You'll get into a weird situation with the power rule for integrals if you have something like

$\int \frac{1}{x}dx$

To solve, let's rewrite the integral.

$\int x^{-1}dx$

If we use the power rule, then we would get $\frac{x^0}{0}+C$, which is $\frac{1}{0} +C$, and we simply cannot work with that, because dividing by zero is a big no-no.

This is where the natural logarithm comes in.

$\int x^{-1}dx= ln|x| +C$

This should make sense because, when taking derivatives, you learned that the derivative of $ln(x)$ is $\frac{1}{x}$, which is $x^{-1}$.

One thing that you should note is the absolute value sign. Technically you should include that when solving integrals like these. You can think of it as a mechanism to prevent taking the natural log of a negative number. Remember: the inputs of $ln(x)$ can never be negative, and similarly, the outputs of $e^x$ cannot be negative.

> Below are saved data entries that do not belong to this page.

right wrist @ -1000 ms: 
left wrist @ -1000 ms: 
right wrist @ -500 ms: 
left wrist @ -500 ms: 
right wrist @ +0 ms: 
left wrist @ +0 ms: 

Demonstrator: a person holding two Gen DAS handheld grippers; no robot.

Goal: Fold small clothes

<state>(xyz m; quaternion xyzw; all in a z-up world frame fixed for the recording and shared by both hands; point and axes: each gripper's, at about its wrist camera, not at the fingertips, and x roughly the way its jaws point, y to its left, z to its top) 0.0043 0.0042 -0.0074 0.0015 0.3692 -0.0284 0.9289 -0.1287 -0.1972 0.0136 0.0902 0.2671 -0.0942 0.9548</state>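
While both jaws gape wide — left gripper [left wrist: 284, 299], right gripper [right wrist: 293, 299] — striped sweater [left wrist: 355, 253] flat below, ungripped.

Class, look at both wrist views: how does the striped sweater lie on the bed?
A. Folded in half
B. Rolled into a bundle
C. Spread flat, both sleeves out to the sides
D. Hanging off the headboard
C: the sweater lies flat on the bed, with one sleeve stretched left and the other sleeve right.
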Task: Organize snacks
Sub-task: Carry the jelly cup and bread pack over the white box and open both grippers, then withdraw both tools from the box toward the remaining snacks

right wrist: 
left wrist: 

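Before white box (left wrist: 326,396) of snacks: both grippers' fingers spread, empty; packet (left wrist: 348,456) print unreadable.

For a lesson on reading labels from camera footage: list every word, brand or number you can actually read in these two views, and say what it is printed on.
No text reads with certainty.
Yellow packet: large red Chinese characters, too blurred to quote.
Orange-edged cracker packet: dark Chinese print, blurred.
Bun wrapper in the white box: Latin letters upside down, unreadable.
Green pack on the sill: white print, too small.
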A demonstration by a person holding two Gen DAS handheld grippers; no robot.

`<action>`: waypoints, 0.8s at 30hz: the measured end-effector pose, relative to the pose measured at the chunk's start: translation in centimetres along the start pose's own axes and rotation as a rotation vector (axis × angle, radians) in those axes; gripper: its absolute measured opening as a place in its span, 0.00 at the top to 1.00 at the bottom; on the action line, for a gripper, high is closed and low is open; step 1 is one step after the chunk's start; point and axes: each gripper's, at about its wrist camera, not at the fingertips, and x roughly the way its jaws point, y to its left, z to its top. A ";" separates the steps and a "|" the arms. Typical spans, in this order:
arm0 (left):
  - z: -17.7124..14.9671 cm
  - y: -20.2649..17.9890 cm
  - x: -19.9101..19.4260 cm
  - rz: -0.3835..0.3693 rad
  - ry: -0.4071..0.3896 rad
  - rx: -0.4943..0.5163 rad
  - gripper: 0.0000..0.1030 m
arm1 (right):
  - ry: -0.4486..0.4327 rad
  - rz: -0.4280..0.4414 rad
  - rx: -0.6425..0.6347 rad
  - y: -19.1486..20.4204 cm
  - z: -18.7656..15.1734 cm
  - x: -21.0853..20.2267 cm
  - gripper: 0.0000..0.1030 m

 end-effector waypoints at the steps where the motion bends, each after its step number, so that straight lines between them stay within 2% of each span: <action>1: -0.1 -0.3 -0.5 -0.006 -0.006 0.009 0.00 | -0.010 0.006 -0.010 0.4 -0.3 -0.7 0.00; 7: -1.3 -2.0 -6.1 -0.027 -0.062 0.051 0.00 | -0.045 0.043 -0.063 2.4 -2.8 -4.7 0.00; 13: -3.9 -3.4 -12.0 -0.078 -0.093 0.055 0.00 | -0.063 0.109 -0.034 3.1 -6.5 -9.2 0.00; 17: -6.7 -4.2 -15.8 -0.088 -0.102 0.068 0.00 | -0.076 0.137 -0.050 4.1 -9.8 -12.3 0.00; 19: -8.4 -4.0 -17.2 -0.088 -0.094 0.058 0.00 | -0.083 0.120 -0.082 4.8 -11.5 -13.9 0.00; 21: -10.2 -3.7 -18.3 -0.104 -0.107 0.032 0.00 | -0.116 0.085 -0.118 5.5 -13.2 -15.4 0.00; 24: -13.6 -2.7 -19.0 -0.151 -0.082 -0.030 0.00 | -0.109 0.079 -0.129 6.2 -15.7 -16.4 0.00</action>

Now, a common mistake that students have is this (don't actually write this down; it's incorrect):

$\int \frac{1}{x^2}dx=ln(x^2)+C$

The problem with this is that the natural log rule should not be applied. Rather, the power rule for integrals should be applied like this:

$\int \frac{1}{x^2}dx= \int x^{-2}dx = \frac{x^{-1}}{-1} + C = - \frac{1}{x} + C$

To avoid this mistake, remember that you should get the natural log as an answer only if $x$ has a power of $1$ in the denominator (or equivalently, a power of $-1$ in the numerator).